Salud!

P aris, 1974. C’est décidé, Antoine largue son boulot pour aller tenter sa chance en Espagne. Il faut dire que sa femme vient de là-bas : avoir le soutien de sa famille devrait grandement faciliter ses projets. De fait, très rapidement, il atteint son but : ouvrir un restaurant français. L’établissement devient à la mode et l’argent commence à rentrer. Une belle voiture, d’autres investissements à venir, il y a de quoi célébrer et payer de nombreuses tournées aux amis. Sa route semble être toute tracée maintenant. Allez, encore un petit verre ou deux ou trois ou mille ! L’existence est trop courte, il faut en profiter.
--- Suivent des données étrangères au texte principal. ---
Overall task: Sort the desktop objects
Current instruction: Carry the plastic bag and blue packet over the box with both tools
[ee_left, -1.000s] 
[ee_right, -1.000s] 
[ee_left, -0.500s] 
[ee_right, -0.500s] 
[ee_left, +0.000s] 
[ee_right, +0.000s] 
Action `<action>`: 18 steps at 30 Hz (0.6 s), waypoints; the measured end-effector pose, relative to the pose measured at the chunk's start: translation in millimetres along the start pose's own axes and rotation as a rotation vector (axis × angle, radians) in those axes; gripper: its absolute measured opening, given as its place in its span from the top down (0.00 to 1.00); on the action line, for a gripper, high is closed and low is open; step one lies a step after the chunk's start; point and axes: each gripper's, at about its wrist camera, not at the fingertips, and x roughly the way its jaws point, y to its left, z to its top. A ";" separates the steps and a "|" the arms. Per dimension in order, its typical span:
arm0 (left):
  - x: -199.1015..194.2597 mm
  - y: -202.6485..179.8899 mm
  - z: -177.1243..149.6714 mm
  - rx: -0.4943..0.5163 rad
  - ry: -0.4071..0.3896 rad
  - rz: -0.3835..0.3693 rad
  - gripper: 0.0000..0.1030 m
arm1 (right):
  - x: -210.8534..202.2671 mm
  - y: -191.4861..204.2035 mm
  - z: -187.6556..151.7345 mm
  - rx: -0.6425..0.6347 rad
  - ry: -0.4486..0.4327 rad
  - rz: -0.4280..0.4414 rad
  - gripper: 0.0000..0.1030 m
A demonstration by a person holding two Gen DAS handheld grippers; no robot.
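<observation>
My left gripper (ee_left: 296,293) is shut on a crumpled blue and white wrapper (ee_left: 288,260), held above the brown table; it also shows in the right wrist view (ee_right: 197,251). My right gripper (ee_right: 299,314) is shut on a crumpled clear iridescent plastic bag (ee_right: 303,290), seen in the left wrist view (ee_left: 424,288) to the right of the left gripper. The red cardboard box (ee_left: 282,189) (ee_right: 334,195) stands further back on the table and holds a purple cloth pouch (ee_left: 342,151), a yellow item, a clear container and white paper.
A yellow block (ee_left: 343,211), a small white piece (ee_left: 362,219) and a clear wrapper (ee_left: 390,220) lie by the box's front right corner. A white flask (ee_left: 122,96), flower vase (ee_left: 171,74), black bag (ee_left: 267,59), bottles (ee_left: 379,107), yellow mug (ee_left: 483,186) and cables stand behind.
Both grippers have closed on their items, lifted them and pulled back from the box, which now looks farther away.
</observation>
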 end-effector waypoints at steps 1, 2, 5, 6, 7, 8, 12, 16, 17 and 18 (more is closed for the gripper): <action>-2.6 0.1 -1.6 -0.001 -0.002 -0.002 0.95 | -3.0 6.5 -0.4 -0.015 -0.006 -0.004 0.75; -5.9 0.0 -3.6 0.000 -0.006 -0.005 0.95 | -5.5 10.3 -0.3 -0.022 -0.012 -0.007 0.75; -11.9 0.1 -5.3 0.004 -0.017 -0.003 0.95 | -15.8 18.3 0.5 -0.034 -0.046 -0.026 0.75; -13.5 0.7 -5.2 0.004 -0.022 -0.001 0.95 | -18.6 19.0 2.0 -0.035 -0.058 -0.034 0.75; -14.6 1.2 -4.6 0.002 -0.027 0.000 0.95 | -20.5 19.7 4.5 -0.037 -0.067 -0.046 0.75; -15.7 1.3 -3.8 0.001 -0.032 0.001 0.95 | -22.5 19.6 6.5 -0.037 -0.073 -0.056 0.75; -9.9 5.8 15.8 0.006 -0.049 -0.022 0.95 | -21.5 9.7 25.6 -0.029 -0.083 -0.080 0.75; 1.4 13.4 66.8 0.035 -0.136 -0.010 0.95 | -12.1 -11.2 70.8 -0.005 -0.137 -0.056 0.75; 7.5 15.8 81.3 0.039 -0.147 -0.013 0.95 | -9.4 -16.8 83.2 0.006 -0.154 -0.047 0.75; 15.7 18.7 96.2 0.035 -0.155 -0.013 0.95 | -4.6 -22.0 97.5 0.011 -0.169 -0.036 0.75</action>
Salud!

Spécialiste des destins froissés (Le signe, Rimbaud), Philippe Thirault raconte Antoine, un bon gars qui n’a pas réussi à faire confiance à sa bonne étoile. Bon, il n’est pas tout blanc le Tonio, particulièrement à cause de son penchant pour la dive bouteille. À sa décharge, il n’a pas été beaucoup aidé par cette Espagne aux mœurs sclérosées après plus de trente ans de dictature. Double portrait – d’un homme et d’un pays -, Salud! se lit comme ces romans classiques qui ambitionnent de tracer une peinture d’une époque à travers des personnages en prises avec eux-mêmes. Observations psychologiques très fines, découvertes de la dureté (et de la bonté aussi) des hommes, l’ouvrage reprend la trajectoire habituelle de celui qui a voulu s’approcher trop près du soleil. Plus dure sera la chute. Le scénario est impeccablement dosé et chaque épisode tombe immanquablement à sa place, peut-être un peu trop facilement. En effet, au final, cet agencement se révèle tellement parfait qu’il ne réserve aucune surprise ou rebondissement. Certes, la lecture est aisée, certaines situations intéressantes, mais, telle une fable dont on devine la fin trop à l'avance, un peu décevante une fois l’ouvrage refermé.

Heureusement, l’approche graphique très typée de Nadar donne un peu de peps à l’album. Son trait, qui rappelle agréablement le swing de Serge Clerc et le néo-classicisme d’Antonio Lapone, permet d’apporter une réelle tenue à cette pseudo-biographie. En outre, tant le découpage souvent audacieux que la savante mise en couleurs finissent de conférer une identité propre à la narration. Le dessinateur de Papier froissé arrive à transformer ce quotidien terre-à-terre en une odyssée humaine riche de fracas visuels on ne peut plus parlants.

Portée par l’excellent travail de Nadar, Salud! offre une plongée sans concession sur une âme à la dérive, ainsi qu’un rare aperçu des difficiles conditions de vie au moment où l’Espagne allait renouer avec la démocratie.